====== DATASET EXCERPT ======

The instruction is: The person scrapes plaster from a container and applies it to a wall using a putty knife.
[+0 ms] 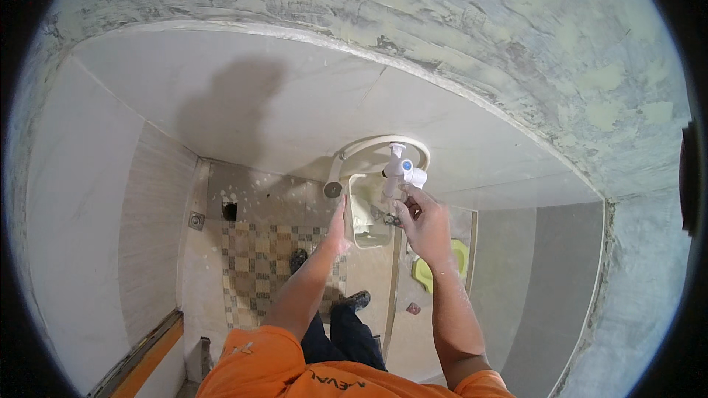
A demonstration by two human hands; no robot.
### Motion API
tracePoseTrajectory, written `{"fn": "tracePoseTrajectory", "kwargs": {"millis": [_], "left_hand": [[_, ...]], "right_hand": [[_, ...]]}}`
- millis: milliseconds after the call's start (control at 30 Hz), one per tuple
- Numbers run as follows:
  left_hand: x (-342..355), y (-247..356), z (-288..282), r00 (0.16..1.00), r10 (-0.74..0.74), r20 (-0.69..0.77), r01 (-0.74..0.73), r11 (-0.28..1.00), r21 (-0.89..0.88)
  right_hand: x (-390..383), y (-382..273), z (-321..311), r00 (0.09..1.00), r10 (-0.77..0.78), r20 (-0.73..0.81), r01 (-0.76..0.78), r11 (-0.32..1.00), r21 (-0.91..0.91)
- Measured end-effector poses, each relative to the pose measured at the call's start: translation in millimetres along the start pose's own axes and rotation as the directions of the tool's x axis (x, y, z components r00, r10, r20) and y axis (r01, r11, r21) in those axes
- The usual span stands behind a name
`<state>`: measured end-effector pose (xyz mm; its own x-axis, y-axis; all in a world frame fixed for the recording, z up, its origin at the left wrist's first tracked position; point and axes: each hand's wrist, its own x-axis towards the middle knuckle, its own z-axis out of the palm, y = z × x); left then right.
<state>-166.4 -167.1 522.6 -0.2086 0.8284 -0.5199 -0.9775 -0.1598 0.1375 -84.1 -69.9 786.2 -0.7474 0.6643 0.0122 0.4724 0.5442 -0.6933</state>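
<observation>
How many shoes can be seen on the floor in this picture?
2: one dark shoe on the checkered floor tiles beside the left forearm, the other shoe lower, between both forearms.

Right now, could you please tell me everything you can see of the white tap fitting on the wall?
The white tap fitting looks like plastic, with a short upright stem on top, a sideways knob bearing a small blue cap, and a body running down. It sits against the pale tiled wall, inside the loop of a white hose. The right hand grips its lower part with the fingers; the left hand is held flat beside a pale container below.
</observation>
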Motion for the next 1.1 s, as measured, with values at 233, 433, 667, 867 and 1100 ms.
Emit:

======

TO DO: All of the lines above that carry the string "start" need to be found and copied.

ANSWER FOR THIS EXERCISE:
- millis: milliseconds after the call's start (control at 30 Hz), one per tuple
- Measured end-effector poses, each relative to the pose measured at the call's start: translation in millimetres along the start pose's own axes and rotation as the directions of the tool's x axis (x, y, z components r00, r10, r20) and y axis (r01, r11, r21) in those axes

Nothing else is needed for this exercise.